Où c’est-y qu’on fait pipi ?

Monsieur-le-maire-cher-Alain a précisé à ce propos que le Foyer des Anciens sera transféré sur la plate-forme de services du côté de la Trinité (en 2004 ?) et qu’alors le bâtiment actuel sera agrandi pour servir de salle de réception aux nombreuses associations et particuliers qui en font la demande. Des WC seront construits à proximité.

Cela veut-il dire que les toilettes qui étaient prévues place Charles de Gaulle (en remplacement de celles qui existaient à l’ancienne poste) et pour lesquelles le permis de construire est accordé, ne seront pas faites ? Si c’est le cas, il faudrait attendre 2004 pour avoir quelque chose de correct ?
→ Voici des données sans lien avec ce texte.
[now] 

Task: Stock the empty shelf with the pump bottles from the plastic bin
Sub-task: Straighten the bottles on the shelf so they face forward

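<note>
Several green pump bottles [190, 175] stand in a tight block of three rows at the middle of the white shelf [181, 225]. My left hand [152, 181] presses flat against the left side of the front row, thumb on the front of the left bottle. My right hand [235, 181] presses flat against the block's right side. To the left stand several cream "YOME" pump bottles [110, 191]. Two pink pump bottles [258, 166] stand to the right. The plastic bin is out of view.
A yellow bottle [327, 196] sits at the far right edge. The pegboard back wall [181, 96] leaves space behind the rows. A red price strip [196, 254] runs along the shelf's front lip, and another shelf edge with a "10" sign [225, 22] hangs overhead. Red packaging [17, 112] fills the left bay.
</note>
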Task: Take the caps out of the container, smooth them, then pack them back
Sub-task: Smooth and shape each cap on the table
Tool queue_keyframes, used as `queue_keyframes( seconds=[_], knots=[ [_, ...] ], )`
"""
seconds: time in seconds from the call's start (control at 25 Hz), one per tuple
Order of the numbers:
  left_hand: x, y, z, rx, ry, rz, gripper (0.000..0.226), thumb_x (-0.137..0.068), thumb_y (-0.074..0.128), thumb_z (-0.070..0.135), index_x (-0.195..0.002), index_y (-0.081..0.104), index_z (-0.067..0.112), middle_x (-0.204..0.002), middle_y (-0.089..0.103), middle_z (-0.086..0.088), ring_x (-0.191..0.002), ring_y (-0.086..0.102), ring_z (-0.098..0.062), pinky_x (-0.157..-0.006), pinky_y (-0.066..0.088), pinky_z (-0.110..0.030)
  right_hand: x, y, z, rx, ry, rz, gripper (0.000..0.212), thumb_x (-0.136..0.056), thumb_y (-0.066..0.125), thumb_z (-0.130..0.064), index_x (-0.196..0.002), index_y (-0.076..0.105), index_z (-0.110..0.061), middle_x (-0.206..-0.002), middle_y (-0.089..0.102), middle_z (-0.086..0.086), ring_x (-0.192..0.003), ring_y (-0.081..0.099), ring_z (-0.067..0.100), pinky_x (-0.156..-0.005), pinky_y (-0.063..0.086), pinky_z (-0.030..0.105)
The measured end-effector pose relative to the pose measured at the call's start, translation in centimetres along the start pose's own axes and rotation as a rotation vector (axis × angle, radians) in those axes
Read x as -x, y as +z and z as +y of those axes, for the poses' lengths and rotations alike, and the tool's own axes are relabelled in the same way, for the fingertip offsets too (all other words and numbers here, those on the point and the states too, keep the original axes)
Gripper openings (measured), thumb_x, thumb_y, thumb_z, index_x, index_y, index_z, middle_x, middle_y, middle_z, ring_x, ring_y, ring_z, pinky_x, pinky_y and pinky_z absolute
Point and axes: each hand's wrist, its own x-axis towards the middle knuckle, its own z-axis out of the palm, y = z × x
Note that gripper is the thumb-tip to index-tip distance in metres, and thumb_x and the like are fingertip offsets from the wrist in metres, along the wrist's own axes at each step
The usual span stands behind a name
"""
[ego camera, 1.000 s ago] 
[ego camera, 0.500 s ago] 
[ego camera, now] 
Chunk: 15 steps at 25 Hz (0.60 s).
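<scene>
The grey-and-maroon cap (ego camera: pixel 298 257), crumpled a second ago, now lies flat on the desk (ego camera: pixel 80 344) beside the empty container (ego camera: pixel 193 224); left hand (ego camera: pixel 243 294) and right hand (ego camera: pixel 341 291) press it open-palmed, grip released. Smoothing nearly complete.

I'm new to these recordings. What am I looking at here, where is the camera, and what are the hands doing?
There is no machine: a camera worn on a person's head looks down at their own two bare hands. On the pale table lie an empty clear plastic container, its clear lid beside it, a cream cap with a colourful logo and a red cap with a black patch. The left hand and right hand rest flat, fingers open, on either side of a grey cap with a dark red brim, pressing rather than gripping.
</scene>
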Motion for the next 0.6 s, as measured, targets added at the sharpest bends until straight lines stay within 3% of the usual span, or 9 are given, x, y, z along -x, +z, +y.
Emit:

Souhaitons que « les lieux » existants soient tenus plus propres et que des barres d’appui soient mises en place pour les personnes âgées.


Ecrit le 17 décembre 2003 :

Fin du Poste d’aiguillage

Comme prévu, les travaux de démolition du poste d’aiguillage, situé entre la gare et le jardin des Terrasses, ont été réalisés à partir du 13 novembre 2003. Une ligne de chemin de fer a été coupée (celle qui conduisait à Sablé) : il ne reste que des moignons de voie. Désormais, quand on se trouve au passage à niveau, on aperçoit le très beau château de Jean de Laval. Un élément incitatif pour entrer dans la ville.

En principe le foyer des Anciens va être réaménagé en salle d’accueil (avec toilettes pour les touristes) quand la « plate-forme de services » sera réalisée sur le site de l’ancien hôpital.